● **WORK REQUIRED**
Transcribe the material from its first line onward, ending with the line that contains "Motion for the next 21" and adding nothing beyond it.

● **MATERIAL FOR THIS TASK**
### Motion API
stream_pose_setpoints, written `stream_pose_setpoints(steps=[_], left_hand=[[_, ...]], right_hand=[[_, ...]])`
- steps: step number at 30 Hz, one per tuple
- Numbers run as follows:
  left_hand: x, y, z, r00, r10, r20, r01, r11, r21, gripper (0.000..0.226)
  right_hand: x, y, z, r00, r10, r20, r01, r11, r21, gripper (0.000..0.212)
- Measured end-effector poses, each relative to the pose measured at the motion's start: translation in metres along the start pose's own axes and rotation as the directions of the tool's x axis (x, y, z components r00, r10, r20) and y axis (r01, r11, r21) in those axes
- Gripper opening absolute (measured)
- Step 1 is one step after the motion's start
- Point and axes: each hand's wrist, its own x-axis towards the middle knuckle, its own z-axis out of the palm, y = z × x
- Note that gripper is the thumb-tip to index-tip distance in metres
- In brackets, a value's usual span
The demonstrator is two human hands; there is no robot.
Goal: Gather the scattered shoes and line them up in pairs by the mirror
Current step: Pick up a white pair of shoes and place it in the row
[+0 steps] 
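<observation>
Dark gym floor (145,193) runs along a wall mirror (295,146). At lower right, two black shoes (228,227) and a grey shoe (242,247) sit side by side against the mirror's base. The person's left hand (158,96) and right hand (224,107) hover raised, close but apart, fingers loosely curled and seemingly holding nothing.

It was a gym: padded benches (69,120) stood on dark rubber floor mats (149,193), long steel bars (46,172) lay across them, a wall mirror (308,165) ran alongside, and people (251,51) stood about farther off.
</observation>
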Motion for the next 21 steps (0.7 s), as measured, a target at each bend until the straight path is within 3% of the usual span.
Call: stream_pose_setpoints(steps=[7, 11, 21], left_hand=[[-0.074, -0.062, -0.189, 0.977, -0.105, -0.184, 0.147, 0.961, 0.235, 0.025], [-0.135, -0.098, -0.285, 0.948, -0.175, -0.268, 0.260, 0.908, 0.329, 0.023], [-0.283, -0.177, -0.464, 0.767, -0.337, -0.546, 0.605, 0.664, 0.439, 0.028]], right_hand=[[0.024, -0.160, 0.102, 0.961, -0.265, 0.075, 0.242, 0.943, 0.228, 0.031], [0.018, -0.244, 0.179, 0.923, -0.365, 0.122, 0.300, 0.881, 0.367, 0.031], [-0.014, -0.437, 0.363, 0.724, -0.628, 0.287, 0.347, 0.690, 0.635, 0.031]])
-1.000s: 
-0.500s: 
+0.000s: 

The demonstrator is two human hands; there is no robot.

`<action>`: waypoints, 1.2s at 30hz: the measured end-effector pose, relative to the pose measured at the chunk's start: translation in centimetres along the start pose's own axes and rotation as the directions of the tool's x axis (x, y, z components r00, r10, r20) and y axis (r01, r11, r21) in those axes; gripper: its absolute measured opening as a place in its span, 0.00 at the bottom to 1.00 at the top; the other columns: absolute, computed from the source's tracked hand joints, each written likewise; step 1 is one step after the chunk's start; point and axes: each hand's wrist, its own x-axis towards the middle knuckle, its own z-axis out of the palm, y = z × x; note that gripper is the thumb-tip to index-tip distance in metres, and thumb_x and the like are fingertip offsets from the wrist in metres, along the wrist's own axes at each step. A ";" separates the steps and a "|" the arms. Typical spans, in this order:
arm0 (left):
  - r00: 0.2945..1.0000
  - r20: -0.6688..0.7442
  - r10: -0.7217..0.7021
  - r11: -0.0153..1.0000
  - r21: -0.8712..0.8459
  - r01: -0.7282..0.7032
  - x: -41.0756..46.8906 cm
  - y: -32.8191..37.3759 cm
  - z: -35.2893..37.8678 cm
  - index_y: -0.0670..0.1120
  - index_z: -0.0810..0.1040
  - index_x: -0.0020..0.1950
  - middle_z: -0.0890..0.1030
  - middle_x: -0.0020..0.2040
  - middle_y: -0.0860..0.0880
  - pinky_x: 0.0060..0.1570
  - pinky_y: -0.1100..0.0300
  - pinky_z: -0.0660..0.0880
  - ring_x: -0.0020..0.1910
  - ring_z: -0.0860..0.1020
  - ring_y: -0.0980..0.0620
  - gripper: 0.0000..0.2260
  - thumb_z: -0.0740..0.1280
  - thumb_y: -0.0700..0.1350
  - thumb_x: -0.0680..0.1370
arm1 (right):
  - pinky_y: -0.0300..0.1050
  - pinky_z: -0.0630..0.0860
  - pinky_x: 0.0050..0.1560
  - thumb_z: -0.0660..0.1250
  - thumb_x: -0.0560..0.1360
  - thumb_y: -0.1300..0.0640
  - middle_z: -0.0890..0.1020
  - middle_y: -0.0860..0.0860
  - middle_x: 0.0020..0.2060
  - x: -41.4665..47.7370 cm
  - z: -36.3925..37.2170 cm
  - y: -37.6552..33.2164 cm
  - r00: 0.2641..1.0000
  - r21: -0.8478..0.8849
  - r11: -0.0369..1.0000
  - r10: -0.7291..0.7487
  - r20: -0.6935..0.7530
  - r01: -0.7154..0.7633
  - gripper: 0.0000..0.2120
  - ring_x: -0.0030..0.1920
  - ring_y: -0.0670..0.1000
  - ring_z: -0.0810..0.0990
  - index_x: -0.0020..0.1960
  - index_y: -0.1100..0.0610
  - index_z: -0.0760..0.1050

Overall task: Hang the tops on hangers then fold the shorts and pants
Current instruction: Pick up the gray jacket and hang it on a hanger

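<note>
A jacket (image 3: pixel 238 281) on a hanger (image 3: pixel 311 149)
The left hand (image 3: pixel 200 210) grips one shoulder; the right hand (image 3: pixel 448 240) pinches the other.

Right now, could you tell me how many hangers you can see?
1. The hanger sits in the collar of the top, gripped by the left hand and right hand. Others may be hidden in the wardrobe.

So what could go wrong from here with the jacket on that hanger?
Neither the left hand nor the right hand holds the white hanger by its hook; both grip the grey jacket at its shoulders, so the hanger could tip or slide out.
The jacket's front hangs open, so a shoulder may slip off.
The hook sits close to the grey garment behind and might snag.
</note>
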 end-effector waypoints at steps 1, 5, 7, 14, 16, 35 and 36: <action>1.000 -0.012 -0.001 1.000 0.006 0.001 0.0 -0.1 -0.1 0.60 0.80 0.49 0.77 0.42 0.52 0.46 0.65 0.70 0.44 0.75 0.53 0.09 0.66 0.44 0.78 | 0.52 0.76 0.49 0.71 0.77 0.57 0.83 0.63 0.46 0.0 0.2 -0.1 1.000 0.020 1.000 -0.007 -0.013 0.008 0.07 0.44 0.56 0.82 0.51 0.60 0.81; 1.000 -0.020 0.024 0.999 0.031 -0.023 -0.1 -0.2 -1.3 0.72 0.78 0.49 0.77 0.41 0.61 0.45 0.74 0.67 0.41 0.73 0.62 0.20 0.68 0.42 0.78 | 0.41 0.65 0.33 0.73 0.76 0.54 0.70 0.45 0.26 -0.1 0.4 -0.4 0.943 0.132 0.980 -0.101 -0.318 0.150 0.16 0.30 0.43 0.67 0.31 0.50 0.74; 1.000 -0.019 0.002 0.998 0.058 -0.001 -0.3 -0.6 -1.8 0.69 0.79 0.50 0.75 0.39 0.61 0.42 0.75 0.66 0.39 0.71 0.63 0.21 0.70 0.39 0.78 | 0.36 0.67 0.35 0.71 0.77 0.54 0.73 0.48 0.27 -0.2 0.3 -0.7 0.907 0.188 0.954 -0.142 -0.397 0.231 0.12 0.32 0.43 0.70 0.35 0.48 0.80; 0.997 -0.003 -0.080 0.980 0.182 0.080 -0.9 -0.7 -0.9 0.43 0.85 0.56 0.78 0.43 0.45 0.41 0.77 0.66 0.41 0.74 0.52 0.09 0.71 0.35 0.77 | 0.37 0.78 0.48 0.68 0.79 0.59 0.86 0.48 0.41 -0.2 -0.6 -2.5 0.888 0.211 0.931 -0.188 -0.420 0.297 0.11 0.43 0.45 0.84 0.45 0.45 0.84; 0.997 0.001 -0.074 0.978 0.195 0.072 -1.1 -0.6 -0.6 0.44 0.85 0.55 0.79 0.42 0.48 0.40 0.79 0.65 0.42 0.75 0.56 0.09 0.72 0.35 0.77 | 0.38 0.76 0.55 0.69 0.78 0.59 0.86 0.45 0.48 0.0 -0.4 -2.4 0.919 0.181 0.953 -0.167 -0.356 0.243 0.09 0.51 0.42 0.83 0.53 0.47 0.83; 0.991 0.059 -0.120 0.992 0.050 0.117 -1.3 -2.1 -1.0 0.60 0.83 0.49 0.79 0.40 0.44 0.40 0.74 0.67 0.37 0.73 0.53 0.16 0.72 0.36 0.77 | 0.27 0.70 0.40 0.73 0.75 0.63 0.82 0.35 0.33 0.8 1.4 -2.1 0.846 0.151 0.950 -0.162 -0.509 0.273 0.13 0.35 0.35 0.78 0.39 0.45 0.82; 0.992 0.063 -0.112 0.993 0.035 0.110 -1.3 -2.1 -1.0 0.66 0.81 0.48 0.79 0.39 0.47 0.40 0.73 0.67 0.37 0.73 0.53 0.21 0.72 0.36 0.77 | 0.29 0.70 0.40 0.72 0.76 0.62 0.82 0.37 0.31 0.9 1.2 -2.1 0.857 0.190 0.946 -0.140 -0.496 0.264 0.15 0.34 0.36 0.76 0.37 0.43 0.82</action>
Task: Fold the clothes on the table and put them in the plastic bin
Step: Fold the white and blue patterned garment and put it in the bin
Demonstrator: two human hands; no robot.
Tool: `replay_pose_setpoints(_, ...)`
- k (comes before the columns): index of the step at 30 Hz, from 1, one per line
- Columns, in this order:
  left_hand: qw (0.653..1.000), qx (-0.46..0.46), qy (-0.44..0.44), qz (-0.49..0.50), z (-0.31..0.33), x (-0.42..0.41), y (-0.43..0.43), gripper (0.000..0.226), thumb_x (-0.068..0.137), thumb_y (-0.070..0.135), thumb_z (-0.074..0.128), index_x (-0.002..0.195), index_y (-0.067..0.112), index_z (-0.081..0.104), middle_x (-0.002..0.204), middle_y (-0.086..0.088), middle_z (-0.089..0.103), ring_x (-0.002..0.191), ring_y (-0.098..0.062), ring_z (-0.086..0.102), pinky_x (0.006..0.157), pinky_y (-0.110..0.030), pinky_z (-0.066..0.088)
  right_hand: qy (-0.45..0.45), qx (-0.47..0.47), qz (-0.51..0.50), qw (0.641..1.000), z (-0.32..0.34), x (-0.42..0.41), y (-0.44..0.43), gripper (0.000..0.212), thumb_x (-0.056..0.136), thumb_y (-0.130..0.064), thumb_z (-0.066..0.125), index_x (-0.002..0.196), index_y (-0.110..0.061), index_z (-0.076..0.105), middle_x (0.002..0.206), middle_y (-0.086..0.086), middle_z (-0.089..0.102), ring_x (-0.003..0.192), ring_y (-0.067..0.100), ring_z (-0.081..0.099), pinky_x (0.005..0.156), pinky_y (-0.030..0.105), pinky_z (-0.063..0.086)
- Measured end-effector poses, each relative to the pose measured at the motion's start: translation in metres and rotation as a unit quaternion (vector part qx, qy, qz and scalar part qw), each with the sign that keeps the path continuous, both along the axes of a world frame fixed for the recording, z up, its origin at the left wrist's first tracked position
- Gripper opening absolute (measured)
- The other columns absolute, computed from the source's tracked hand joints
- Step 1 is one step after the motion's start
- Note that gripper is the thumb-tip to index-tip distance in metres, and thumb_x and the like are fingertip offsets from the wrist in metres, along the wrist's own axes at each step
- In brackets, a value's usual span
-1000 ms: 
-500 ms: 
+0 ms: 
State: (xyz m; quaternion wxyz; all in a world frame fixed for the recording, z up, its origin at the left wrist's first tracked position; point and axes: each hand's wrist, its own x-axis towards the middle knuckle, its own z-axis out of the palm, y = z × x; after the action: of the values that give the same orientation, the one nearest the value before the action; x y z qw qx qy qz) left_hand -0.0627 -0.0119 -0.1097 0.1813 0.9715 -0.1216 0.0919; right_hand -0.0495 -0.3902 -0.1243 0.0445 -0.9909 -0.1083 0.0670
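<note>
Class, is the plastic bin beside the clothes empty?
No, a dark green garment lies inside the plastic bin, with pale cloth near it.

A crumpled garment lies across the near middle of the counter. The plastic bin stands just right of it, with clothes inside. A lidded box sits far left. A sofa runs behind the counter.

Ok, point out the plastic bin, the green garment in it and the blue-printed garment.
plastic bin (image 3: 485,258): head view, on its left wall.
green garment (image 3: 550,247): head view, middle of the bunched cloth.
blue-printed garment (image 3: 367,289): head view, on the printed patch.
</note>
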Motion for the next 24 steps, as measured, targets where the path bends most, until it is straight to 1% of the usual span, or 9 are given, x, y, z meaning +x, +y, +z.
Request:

● **COMPLETED TASK**
### Motion API
stream_pose_setpoints, written `stream_pose_setpoints(steps=[_], left_hand=[[_, ...]], right_hand=[[_, ...]])`
- steps: step number at 30 Hz, one per tuple
- Numbers run as follows:
  left_hand: x, y, z, r00, r10, r20, r01, r11, r21, gripper (0.000..0.226)
  right_hand: x, y, z, r00, r10, r20, r01, r11, r21, gripper (0.000..0.212)
- Measured end-effector poses, each relative to the pose measured at the motion's start: translation in metres along the start pose's own axes and rotation as the directions of the tool's x axis (x, y, z components r00, r10, r20) and y axis (r01, r11, r21) in those axes
- Gripper opening absolute (measured)
- Step 1 is one step after the motion's start
- Point and axes: each hand's wrist, its own x-axis towards the middle knuckle, its own z-axis out of the palm, y = z × x
- Note that gripper is the thumb-tip to index-tip distance in metres
- In brackets, a value's usual span
The demonstrator is two human hands; there is no robot.
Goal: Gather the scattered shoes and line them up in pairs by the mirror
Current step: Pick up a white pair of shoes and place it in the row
[+0 steps] 
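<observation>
Dark gym floor (145,193) runs along a wall mirror (295,146). At lower right, two black shoes (228,227) and a grey shoe (242,247) sit side by side against the mirror's base. The person's left hand (158,96) and right hand (224,107) hover raised, close but apart, fingers loosely curled and seemingly holding nothing.

It was a gym: padded benches (69,120) stood on dark rubber floor mats (149,193), long steel bars (46,172) lay across them, a wall mirror (308,165) ran alongside, and people (251,51) stood about farther off.
</observation>
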Motion for the next 21 steps (0.7 s), as measured, a target at each bend until the straight path is within 3% of the usual span.

Nothing more is needed to complete the output.